The idea that a null hypothesis is "a general statement or default position that there is no relationship between two measured phenomena, or no association among groups" assumes that the purpose of the study is to demonstrate that such a relationship or association exists. However that is not always the case, and the null hypothesis ought to be the hypothesis that is to be "nullified" in order to be in a reasonable position to promulgate your alternative (or research hypothesis), i.e. the thing you don't want to be true. Without this, NHSTs do not enforce the self-skepticism that is their main purpose.

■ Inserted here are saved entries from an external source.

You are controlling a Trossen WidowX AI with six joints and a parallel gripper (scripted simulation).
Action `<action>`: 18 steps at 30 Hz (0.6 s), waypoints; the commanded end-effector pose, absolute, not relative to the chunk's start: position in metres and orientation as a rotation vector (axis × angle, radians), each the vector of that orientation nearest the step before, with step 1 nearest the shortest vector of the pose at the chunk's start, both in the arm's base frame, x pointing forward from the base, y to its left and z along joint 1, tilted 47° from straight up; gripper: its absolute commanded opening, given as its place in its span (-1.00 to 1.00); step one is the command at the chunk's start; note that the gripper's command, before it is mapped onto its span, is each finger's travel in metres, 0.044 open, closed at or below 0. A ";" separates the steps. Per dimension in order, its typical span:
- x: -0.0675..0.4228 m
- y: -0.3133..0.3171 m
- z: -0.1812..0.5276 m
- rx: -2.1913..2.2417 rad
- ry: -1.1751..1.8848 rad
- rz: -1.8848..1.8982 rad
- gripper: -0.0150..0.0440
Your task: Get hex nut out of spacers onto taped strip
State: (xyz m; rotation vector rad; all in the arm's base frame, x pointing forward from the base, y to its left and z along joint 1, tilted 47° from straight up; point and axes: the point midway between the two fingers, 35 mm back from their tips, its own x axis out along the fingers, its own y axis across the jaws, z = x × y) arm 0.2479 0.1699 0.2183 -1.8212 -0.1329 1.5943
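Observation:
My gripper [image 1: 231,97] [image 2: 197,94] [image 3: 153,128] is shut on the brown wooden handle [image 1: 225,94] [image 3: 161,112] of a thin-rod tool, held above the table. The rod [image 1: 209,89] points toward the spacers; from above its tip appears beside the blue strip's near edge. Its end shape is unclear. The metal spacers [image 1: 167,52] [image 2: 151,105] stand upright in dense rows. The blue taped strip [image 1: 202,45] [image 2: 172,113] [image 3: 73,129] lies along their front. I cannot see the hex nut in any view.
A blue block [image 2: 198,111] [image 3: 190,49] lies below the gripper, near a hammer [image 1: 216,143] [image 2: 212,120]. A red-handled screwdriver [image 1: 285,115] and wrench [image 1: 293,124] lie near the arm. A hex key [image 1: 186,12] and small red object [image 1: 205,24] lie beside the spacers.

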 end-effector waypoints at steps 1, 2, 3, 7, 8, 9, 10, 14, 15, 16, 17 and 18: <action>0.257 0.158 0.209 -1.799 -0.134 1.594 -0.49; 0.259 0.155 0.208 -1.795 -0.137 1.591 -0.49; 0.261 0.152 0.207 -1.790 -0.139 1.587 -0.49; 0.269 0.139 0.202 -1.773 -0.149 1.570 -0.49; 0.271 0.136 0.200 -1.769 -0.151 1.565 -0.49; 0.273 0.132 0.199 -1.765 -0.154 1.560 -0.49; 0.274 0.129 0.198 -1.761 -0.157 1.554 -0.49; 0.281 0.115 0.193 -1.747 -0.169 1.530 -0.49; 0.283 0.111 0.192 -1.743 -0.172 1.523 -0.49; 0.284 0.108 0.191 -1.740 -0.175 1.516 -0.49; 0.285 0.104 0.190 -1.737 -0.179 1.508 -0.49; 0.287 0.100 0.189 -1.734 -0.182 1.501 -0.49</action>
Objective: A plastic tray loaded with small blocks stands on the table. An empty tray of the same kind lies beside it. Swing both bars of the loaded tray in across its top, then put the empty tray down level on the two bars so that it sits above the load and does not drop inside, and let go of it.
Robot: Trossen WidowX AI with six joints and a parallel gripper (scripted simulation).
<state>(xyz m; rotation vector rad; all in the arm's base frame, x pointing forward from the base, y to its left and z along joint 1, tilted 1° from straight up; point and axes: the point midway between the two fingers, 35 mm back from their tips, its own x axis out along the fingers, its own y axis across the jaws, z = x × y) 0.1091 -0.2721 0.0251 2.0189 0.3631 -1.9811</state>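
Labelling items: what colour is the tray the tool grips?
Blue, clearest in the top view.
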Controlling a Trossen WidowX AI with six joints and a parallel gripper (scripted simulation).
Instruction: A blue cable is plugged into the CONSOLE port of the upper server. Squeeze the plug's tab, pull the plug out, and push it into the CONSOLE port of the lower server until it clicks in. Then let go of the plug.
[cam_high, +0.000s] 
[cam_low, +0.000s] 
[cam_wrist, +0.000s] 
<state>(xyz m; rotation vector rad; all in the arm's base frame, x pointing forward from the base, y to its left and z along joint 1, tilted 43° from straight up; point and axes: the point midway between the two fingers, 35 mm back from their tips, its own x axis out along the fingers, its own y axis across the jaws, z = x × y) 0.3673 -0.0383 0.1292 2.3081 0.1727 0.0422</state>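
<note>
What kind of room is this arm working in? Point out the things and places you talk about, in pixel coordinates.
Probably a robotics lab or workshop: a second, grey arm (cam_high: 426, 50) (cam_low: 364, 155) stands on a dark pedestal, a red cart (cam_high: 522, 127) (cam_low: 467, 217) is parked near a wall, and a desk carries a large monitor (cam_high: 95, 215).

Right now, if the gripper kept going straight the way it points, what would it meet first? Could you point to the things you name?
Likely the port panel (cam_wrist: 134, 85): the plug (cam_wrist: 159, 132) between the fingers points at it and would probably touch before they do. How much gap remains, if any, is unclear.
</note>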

For example, climate skeptics often claim that there has been a pause in the underlying rate of global warming (as measured by global mean surface temperatures - GMSTs). However the evidence they use for this is a lack of a statistically significant trend since some (usually cherry picked to coincide with El-Nino) starting point. However in doing so, they are using a null hypothesis that there is no warming, which is also the alternative hypothesis for which they are arguing. This totally eliminates the value of NHSTs in making us question the evidential support from the data. Of course what they should do is assume a null hypothesis that states that warming has continued at the same rate predicted by the climate models and try and see if that H0 can be rejected (it can't at the moment, as far as I am aware).
Similarly, in the case of the vitamin study, it depends what the authors were trying to argue. If they were arguing that vitamins do cause, then a H0 corresponding to "no effect" would be more appropriate, however I think the real problem in this case is more likely to be limited power of the test? "Vitamin rich diet does cause weight gain" I don't think this is true, if you had a diet of only vitamin pills, I'm pretty sure you would loose weight quite rapidly.
Incidentally, a paper worth reading is
Gerd Gigerenzer, Stefan Krauss, and Oliver Vitouch, "The Null Ritual
What You Always Wanted to Know About Significance Testing but Were Afraid to Ask", in D. Kaplan (Ed.). (2004), The Sage handbook of quantitative methodology for the social sciences, (pp. 391–408). (pdf)
An element of the "null ritual" that they are criticizing is:
1) Set up a statistical null hypothesis of “no mean difference” or
“zero correlation.” Don’t specify the predictions of your research
hypothesis or of any alternative substantive hypotheses.
So H0 is not automatically the assumption of "no effect/difference/correlation/association", it's definition depends on your research definition. If you don't say what you are trying to argue for you are in no position to state your null hypothesis.